■ **Supplied entries**:
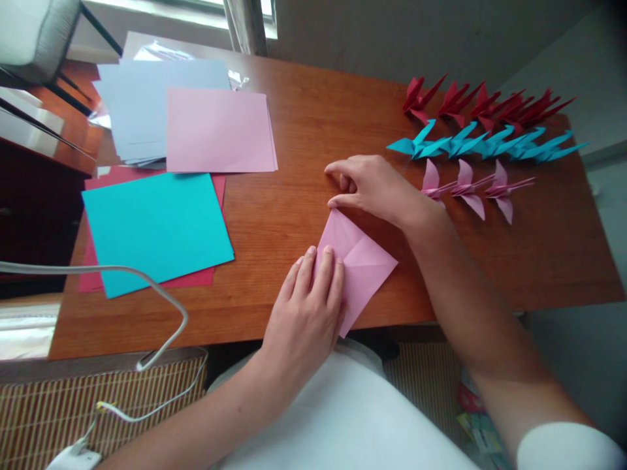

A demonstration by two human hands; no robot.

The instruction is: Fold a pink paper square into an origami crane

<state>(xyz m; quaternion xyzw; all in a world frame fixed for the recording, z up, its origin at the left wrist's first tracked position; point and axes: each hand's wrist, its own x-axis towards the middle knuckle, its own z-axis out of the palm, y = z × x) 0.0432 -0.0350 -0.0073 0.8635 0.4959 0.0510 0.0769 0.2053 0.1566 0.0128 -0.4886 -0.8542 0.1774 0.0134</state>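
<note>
A folded pink origami paper [365, 267] lies near the table's front edge, turned like a diamond, with crease lines on its upper face. Across its left side rests my left hand [313, 294], fingers stretched out and flat, covering that part of the paper. At the top corner, the thumb tip of my right hand [369, 186] touches or nearly touches the paper. The index finger of that hand is curved and apart from the thumb, and nothing shows between them. The other right fingers are curled under and partly hidden.
Pink sheets [220, 130], grey-blue sheets [134, 111], turquoise sheets [157, 228] and red sheets [218, 277] lie at left. Red cranes [484, 108], blue cranes [490, 140] and pink cranes [470, 189] stand in rows at right. A white cable [169, 300] hangs over the front left.
</note>
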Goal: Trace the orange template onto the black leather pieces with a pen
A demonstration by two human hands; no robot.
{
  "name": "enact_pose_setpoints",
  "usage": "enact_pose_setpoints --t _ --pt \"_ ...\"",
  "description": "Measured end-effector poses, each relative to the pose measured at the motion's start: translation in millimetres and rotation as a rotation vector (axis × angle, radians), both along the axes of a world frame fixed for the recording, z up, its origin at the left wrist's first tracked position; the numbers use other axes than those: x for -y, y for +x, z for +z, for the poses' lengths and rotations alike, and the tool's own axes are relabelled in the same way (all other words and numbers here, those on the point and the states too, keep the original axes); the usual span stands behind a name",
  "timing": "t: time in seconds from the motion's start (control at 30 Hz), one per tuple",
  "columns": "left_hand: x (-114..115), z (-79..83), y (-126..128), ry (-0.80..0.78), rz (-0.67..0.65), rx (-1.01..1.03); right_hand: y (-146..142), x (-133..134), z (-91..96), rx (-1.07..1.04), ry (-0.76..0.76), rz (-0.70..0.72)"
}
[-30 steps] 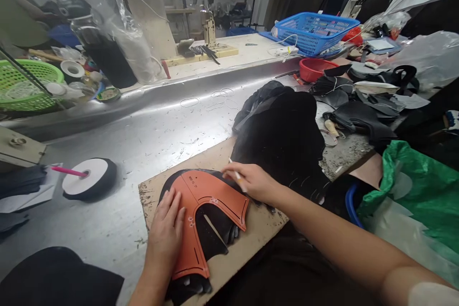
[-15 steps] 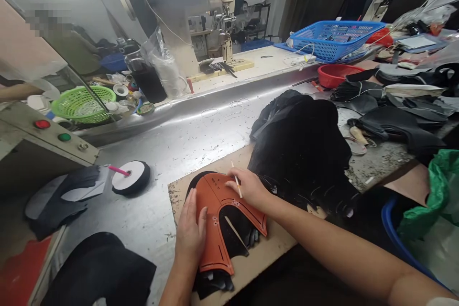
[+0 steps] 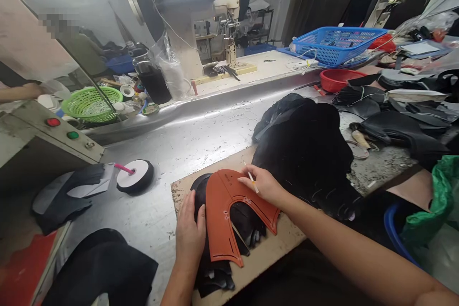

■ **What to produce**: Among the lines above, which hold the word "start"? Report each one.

■ **Solution for this task**:
  "description": "Measured end-effector poses, each relative to the pose measured at the motion's start: translation in millimetres and rotation as a rotation vector (axis × angle, radians), both along the axes of a world frame fixed for the recording, z up, its origin at the left wrist's first tracked position; the numbers use other axes than those: x for -y, y for +x, z for +z, for the poses' lengths and rotations alike, and the tool's own axes are relabelled in the same way (all other words and numbers here, those on the point and the states too, keep the original axes); the usual span stands behind a name",
  "timing": "t: time in seconds from the motion's start (control at 30 Hz), one per tuple",

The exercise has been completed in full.